REQUIREMENT
With nothing added or left out, output the listing that follows.

::::::

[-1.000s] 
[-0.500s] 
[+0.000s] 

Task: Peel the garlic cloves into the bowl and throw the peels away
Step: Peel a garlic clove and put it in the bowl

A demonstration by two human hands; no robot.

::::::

WRITTEN RESPONSE
[-1.000s] 
[-0.500s] 
[+0.000s] 

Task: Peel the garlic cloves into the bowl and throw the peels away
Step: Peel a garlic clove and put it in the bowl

A demonstration by two human hands; no robot.

The output contains the complete answer to the exercise.